Aux termes de ses dernières conclusions d’incident notifiées par voie électronique le 5 septembre 2016, auxquelles il est expressément référé, la SARL VALLEOVIC demande au juge de la mise en état de:
“IN LIMINE LITIS
– JUGER recevable la société VALLEOVIC en ses demandes, fins et prétentions ;
- CONSTATER que la société VALLEOVIC, défenderesse à l’instance, est une société de droit français dont le siège social se situe à Paris ;
– CONSTATER que les juridictions françaises sont compétentes pour statuer sur le présent litige opposant la société VALLEOVIC à la société FININVEST GLOBAL SA ;
- CONSTATER que le contrat conclu entre la société FININVEST GLOBAL SA et la société VALLEOVIC est soumis au droit suisse ;
– DIRE que le contrat conclu entre la société FININVEST GLOBAL SA et la société VALLEOVIC est un contrat de courtage et a une nature commerciale ;
EN CONSEQUENCE :
- JUGER recevable l’exception d’incompétence soulevée par la société VALLEOVIC ;
- DIRE que le Tribunal de Grande Instance de Paris est incompétent matériellement au profit du Tribunal de commerce de Paris ;
- CONDAMNER la société FININVEST GLOBAL SA aux entiers dépens ;
- CONDAMNER la société FININVEST GLOBAL SA à payer à la société VALLEOVIC la somme de 5.000 Euros sur le fondement de l’article 700 du Code de procédure civile”.
[…]
- PRENDRE ACTE de la plainte déposée par la société VALLEOVIC à l’encontre de la société FININVEST GLOBAL SA et contre X près Monsieur le Procureur de la République du Tribunal de grande instance de Paris en date du 1 er septembre 2016 du chef de tentative d’escroquerie au jugement ;
– DIRE qu’il de l’intérêt d’une bonne administration de la justice de surseoir à statuer jusqu’à ce qu’il soit définitivement statué sur l’action publique ;
EN CONSEQUENCE :
- SURSEOIR à statuer jusqu’à la décision définitive à intervenir sur l’action publique actuellement en cours, du chef de (infraction)
- RESERVER les dépens ;
- CONDAMNER la société FININVEST GLOBAL SA à payer à la société VALLEOVIC la somme de 5.000 Euros sur le fondement de l’article 700 du Code de procédure civile”.

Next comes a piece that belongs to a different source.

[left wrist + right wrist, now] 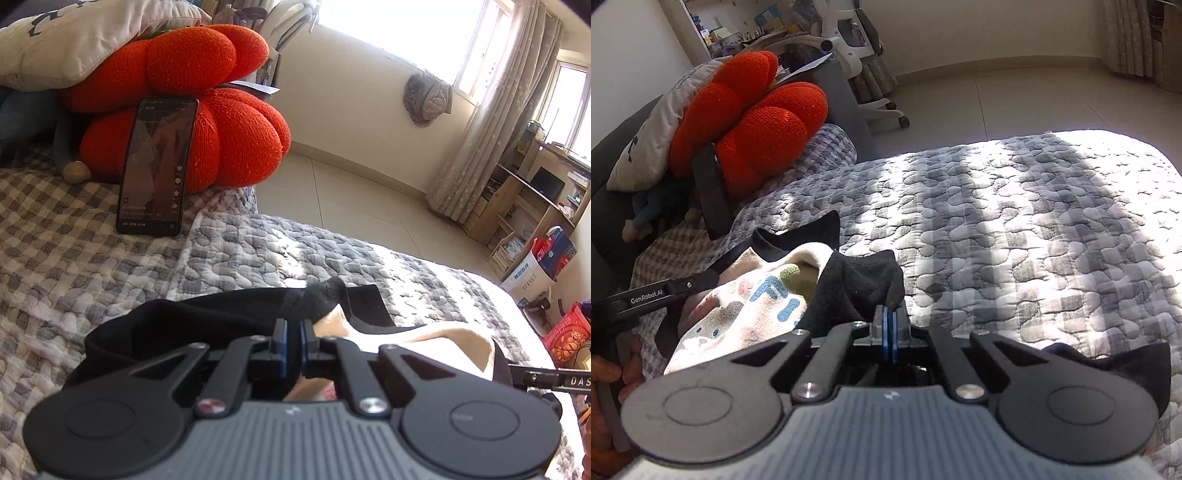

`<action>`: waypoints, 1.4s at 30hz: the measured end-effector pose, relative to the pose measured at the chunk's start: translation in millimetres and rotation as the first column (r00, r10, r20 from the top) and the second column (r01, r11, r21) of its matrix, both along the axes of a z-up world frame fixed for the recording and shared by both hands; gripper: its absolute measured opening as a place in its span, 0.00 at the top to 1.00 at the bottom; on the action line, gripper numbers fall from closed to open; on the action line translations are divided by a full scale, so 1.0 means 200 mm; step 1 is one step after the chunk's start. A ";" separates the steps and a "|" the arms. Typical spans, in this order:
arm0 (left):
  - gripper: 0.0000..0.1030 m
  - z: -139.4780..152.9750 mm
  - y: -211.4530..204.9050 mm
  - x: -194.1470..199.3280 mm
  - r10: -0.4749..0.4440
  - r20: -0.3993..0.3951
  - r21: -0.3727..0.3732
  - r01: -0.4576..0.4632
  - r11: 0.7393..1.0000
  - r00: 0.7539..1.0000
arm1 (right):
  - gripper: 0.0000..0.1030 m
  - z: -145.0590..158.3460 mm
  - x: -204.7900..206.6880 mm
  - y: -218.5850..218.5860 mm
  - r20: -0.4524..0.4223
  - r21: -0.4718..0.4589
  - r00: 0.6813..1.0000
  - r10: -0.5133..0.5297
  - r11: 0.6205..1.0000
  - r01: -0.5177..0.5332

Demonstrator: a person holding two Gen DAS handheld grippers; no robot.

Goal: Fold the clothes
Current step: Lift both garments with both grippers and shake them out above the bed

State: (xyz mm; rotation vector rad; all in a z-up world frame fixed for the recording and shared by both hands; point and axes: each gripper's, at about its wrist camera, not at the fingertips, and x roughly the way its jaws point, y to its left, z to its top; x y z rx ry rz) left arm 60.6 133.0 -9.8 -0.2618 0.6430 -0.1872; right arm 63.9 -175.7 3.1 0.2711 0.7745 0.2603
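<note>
On a quilted bed, a garment is held up by two grippers mid-fold.

Black fabric is pinched between the closed jaws of the left gripper [293, 325] and, likewise, the right gripper [891, 314], so that the black-and-cream garment [757, 295] is stretched between them just above the grey checked quilt [1015, 221]. Its long axis appears to run from one gripper to the other, across the bed; which end is the collar cannot be told. The fold is judged barely begun: the cloth is bunched, nothing is seen laid flat, and squaring and stacking remain. A phone [157, 166] is propped against orange cushions [207, 96] beyond.
</note>
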 end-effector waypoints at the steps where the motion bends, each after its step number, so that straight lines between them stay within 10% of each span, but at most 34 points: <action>1: 0.94 0.04 0.00 -0.05 0.001 0.022 -0.001 -0.001 1.000 1.000 | 0.97 0.04 -0.03 -0.02 0.027 0.010 1.000 -0.015 1.000 0.014; 8: 0.95 0.36 0.00 -0.45 0.020 0.194 -0.056 -0.009 0.998 0.981 | 0.97 0.42 -0.41 -0.09 0.299 -0.037 0.951 -0.073 0.995 0.088; 16: 0.96 0.68 0.04 -0.89 0.028 0.388 -0.101 0.012 0.995 0.921 | 0.97 0.81 -0.85 -0.09 0.607 -0.133 0.793 -0.039 0.980 0.151; 34: 0.97 1.29 0.01 -1.22 -0.028 0.641 -0.014 0.048 0.999 0.767 | 0.97 1.26 -1.13 -0.15 0.810 -0.079 0.586 -0.035 0.983 0.168; 37: 0.96 1.29 0.00 -1.19 -0.041 0.630 -0.014 0.064 0.998 0.775 | 0.97 1.28 -1.11 -0.15 0.821 -0.083 0.570 -0.036 0.980 0.182; 42: 0.96 1.11 -0.06 -1.04 -0.061 0.540 -0.014 0.081 0.997 0.840 | 0.97 1.17 -1.00 -0.17 0.767 -0.095 0.639 -0.052 0.977 0.193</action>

Aux termes de ses dernières conclusions d’incident notifiées par voie électronique le 21 octobre 2016, auxquelles il est expressément référé, la SA FININVEST GLOBAL demande notamment au juge de la mise en état de:
- “DIRE ET JUGER que la société FININVEST GLOBAL SA ne s’oppose pas au moyen d’incompétence, sur la question de l’ordre interne des juridictions françaises ;
- RENVOYER l’affaire devant le Tribunal de Commerce de Paris qui statuera sur l’entier litige;
- DEBOUTER en conséquence, la société VALLEOVIC de ses demandes, et notamment sa demande fondée sur l’article 700 du Code de Procédure Civile, de 5000 euros”.
La SARL POITOU et la SA GAI SCOP ont constitué avocat mais n’ont pas conclu.
Il est fait expressément référence aux pièces du dossier et aux écritures déposées et visées ci-dessus pour un plus ample exposé des faits de la cause et des prétentions des parties conformément aux dispositions de l’article 455 du code procédure civile.
MOTIFS DE LA DÉCISION
Aux termes de l’article 771 du code de procédure civile lorsque la demande est présentée postérieurement à sa désignation, le juge de la mise en état est, jusqu’à son dessaisissement, seul compétent, à l’exclusion de toute autre formation du tribunal pour:
1.Statuer sur les exceptions de compétence et sur les incidents mettant fin à l’ instance ; les parties ne sont plus recevables à soulever ces exceptions et incidents ultérieurement à moins qu’ils ne surviennent ou soient révélés postérieurement au dessaisissement du juge;
2. Allouer une provision pour le procès ;
3. Accorder une provision aux créanciers lorsque l’existence de l’obligation n’est pas sérieusement contestable. Le juge de la mise en état peut subordonner l’exécution de sa décision à la constitution de garanties dans les conditions prévues aux articles 517 à 522 ;
4. Ordonner toutes autres mesures provisoires, même conservatoires, à l’exception des saisies conservatoires et des hypothèques et nantissements provisoires, ainsi que modifier ou compléter, en cas de survenance d’un fait nouveau, les mesures qui auraient déjà été ordonnées ;
5. Ordonner, même d’office, toutes mesures d’instruction.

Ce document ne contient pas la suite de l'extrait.